The records:

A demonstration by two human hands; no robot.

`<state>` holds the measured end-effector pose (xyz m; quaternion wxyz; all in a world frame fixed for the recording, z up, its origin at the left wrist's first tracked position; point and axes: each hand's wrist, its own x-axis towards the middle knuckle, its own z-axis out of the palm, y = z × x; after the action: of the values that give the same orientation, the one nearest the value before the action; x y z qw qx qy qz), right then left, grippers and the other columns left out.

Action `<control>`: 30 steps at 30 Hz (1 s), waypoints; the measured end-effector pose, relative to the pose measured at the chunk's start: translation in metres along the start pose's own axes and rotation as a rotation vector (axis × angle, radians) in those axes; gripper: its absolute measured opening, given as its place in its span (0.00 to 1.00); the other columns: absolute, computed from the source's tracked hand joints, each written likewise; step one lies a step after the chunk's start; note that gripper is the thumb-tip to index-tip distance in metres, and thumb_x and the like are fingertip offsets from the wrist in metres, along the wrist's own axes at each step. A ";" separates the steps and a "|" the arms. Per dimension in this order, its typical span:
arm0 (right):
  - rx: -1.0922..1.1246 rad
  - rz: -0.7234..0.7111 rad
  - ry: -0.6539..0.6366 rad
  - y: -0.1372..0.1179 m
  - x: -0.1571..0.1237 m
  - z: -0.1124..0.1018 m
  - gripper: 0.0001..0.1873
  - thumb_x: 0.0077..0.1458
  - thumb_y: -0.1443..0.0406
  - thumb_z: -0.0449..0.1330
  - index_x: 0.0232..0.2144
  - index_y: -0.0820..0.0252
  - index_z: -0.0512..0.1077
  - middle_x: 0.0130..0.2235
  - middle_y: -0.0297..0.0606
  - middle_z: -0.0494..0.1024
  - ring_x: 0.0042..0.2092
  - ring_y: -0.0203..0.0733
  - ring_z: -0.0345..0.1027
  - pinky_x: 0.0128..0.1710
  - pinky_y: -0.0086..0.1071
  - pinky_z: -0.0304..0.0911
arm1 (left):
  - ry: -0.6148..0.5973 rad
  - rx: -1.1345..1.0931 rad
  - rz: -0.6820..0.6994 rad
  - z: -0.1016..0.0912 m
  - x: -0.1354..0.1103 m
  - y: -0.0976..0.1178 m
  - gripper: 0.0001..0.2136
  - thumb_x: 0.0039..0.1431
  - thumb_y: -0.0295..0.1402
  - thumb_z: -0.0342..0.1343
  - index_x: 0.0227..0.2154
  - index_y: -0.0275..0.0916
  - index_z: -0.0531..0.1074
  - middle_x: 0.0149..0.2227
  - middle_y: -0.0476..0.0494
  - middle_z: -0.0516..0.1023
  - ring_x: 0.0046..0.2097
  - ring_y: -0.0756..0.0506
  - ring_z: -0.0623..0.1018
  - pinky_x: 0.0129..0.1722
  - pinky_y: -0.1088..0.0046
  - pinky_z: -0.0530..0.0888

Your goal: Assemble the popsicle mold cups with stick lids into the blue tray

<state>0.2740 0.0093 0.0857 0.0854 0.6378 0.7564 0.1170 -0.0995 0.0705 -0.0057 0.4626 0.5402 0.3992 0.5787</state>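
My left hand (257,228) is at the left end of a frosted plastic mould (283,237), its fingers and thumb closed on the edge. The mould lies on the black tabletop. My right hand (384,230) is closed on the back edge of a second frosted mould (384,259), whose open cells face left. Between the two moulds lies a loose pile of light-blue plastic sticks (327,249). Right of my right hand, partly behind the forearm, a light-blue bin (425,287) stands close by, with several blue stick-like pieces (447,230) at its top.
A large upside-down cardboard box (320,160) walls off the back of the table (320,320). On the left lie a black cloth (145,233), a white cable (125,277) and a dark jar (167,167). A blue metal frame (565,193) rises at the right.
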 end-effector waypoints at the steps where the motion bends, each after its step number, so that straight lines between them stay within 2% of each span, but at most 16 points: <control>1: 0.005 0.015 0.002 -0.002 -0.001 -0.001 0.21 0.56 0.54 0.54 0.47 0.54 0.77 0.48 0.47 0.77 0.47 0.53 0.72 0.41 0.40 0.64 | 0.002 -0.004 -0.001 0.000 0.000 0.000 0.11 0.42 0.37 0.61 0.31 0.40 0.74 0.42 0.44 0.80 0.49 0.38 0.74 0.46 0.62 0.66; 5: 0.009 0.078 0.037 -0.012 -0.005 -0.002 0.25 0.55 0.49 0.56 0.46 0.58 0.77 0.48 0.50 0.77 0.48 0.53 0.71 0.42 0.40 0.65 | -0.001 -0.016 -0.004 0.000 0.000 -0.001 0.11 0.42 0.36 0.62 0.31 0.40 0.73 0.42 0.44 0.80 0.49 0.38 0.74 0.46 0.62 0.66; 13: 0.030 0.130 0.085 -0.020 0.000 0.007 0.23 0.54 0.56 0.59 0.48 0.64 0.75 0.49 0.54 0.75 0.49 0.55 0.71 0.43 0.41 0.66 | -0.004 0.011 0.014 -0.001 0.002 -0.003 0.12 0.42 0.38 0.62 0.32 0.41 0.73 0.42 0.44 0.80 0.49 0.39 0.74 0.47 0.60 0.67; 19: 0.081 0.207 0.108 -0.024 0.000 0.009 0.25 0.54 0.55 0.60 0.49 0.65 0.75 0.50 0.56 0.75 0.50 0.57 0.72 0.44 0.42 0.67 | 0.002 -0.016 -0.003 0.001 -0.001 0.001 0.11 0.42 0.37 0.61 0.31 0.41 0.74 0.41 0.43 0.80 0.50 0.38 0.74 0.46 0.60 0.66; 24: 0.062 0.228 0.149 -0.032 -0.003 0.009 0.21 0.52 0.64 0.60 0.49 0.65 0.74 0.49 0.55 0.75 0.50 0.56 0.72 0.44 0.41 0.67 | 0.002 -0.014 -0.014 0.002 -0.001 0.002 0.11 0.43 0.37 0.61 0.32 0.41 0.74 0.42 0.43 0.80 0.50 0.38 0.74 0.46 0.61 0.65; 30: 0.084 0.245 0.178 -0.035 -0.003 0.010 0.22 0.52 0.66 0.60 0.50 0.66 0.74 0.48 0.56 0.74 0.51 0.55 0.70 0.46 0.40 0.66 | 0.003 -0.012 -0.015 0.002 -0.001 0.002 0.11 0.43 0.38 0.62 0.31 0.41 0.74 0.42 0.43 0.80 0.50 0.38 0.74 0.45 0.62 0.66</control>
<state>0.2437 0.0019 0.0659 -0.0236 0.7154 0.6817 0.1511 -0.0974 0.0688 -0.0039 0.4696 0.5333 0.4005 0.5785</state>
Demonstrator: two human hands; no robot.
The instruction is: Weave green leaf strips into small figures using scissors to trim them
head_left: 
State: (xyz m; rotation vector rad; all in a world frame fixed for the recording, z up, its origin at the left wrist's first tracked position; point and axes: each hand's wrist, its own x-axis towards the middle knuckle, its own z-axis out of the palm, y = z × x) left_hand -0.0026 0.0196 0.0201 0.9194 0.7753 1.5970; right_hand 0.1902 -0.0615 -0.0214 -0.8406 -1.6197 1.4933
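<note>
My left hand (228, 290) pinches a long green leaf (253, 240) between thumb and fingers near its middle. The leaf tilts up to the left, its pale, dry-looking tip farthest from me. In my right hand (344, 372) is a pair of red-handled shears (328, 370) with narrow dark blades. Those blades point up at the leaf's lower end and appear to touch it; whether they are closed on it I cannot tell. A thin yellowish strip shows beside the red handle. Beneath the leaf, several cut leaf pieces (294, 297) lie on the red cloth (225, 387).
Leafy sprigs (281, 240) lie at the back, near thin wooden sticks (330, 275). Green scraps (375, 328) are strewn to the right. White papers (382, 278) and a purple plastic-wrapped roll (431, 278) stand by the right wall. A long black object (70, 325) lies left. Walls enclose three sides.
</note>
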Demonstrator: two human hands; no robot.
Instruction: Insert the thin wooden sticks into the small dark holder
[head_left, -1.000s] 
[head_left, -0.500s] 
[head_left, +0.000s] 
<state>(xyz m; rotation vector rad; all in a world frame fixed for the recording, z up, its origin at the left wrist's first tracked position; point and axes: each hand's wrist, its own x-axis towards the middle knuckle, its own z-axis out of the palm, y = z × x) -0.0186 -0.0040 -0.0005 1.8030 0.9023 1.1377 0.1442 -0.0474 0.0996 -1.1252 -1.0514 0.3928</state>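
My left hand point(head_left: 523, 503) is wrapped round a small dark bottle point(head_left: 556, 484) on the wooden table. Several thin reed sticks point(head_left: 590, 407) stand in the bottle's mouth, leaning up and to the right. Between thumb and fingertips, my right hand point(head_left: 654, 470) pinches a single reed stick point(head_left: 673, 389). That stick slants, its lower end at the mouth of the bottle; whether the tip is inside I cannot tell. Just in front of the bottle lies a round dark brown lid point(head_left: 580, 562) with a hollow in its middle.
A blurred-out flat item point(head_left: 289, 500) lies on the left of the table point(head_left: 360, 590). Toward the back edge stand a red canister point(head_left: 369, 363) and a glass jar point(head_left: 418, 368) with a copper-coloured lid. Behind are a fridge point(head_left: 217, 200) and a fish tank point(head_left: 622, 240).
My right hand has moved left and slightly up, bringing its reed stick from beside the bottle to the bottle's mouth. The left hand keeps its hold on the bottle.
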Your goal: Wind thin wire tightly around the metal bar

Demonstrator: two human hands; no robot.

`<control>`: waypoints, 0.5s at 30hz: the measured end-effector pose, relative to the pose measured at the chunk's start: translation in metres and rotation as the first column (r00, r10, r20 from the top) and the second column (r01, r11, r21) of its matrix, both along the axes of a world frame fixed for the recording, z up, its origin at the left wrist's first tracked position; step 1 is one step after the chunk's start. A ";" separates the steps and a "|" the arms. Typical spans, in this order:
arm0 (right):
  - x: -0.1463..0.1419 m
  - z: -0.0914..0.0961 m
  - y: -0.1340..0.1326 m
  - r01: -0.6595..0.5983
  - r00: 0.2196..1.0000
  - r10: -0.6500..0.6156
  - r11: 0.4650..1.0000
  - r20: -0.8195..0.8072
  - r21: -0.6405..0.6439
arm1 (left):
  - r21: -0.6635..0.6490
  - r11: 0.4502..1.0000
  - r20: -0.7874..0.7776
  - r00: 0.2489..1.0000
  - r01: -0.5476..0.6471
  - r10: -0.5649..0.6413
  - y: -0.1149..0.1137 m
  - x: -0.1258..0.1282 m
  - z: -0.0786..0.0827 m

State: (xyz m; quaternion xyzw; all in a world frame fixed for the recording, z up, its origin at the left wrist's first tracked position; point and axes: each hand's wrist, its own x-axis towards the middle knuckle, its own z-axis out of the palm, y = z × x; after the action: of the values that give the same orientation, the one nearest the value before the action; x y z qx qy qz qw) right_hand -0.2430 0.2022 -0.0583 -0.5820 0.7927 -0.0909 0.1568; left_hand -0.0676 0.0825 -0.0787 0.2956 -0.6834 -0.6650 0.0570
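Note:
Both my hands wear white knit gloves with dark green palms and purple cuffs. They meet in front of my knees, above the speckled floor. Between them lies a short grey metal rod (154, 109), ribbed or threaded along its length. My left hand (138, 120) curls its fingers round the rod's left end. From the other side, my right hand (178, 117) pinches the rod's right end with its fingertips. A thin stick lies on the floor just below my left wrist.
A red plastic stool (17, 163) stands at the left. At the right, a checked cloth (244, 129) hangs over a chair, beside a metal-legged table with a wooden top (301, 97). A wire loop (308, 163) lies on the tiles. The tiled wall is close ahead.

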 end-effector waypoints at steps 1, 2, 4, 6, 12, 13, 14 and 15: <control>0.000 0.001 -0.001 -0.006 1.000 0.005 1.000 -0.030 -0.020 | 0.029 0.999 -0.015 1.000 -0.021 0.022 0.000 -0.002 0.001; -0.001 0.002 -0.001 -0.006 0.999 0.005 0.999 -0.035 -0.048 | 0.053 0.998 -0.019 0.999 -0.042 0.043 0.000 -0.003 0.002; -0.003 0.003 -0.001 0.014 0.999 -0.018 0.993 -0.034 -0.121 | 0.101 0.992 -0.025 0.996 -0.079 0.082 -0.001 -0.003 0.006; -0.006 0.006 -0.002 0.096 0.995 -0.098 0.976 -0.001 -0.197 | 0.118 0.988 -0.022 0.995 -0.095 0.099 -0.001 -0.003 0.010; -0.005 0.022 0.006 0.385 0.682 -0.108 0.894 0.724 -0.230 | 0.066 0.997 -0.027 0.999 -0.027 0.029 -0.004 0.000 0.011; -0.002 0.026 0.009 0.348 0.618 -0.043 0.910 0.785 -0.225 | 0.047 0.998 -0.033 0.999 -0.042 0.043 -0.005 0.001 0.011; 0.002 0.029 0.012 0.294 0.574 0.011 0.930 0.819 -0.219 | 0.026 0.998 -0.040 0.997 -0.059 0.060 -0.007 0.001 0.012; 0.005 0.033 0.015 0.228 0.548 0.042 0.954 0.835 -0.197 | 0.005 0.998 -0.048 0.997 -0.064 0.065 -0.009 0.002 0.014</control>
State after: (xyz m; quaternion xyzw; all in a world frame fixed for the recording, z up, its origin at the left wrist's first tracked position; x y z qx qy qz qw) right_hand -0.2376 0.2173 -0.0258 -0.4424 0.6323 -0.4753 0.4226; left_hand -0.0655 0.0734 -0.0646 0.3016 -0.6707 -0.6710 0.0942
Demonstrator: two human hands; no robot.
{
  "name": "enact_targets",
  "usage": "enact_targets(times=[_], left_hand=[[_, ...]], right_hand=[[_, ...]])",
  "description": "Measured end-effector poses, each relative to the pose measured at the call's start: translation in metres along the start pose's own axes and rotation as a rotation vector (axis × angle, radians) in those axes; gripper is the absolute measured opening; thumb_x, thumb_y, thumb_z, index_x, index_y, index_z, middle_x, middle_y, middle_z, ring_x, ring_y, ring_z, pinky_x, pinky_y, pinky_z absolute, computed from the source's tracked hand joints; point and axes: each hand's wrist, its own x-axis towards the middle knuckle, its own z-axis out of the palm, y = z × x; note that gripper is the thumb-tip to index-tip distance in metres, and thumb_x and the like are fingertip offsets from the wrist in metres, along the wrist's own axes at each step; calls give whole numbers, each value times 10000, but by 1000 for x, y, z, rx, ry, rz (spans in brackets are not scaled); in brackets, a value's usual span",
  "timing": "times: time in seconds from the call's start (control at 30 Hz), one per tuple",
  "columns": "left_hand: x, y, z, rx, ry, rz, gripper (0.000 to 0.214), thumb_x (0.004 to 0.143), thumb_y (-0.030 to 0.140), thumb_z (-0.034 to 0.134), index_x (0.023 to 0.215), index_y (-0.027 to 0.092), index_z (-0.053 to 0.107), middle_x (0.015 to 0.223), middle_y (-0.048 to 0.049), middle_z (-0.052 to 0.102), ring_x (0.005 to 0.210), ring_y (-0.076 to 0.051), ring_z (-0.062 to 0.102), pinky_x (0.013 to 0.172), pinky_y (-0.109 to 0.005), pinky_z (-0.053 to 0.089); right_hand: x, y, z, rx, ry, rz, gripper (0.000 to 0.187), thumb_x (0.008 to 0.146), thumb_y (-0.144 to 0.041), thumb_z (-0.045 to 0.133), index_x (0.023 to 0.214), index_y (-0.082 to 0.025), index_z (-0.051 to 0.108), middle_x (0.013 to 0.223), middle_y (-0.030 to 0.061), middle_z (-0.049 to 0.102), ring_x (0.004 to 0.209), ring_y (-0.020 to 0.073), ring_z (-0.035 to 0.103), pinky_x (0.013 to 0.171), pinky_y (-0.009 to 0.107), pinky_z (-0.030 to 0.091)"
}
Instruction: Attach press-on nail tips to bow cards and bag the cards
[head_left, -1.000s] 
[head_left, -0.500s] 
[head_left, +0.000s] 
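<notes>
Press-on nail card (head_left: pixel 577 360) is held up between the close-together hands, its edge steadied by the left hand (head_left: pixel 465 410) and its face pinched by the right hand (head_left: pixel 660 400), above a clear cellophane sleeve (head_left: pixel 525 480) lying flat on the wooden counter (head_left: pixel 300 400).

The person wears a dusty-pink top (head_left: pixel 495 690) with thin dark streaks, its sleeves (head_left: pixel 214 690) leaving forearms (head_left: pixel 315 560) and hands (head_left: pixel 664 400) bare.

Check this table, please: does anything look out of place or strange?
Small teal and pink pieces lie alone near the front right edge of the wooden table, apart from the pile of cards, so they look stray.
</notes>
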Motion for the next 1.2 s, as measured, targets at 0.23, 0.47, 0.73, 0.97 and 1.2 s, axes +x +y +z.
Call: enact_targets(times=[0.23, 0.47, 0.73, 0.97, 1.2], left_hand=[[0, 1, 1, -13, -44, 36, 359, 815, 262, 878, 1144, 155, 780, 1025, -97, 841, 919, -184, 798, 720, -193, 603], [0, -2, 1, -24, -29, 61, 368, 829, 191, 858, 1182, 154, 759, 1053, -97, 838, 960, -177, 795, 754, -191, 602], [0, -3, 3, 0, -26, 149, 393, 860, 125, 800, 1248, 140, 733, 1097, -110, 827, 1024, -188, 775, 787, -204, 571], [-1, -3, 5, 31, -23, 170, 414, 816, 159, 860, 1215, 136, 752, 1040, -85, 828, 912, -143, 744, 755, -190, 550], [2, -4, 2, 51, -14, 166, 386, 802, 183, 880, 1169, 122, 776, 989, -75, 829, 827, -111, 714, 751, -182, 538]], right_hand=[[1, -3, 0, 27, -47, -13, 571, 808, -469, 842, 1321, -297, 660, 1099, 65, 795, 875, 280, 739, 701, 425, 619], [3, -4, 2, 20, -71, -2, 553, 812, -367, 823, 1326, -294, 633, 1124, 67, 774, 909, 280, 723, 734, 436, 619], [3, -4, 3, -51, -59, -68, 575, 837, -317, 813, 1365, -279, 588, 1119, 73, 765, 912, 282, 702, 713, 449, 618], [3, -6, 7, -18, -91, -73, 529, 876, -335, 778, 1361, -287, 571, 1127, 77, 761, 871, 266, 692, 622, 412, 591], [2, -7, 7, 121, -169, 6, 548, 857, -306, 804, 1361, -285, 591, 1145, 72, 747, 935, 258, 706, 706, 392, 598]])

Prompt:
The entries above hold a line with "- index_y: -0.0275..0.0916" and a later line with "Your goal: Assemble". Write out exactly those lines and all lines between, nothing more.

Solution:
  - index_y: -0.0275..0.0916
  - index_z: -0.0531..0.1074
  - middle_x: 0.0149..0.2227
  - middle_y: -0.0476..0.0494
  - middle_z: -0.0516..0.1023
  - ring_x: 0.0046..0.2097
  - ring_y: -0.0756..0.0506
  - ring_z: -0.0623..0.1018
  - pinky_x: 0.0129..0.1722
  - pinky_y: -0.1088..0.0046
  - pinky_z: -0.0530..0.0888

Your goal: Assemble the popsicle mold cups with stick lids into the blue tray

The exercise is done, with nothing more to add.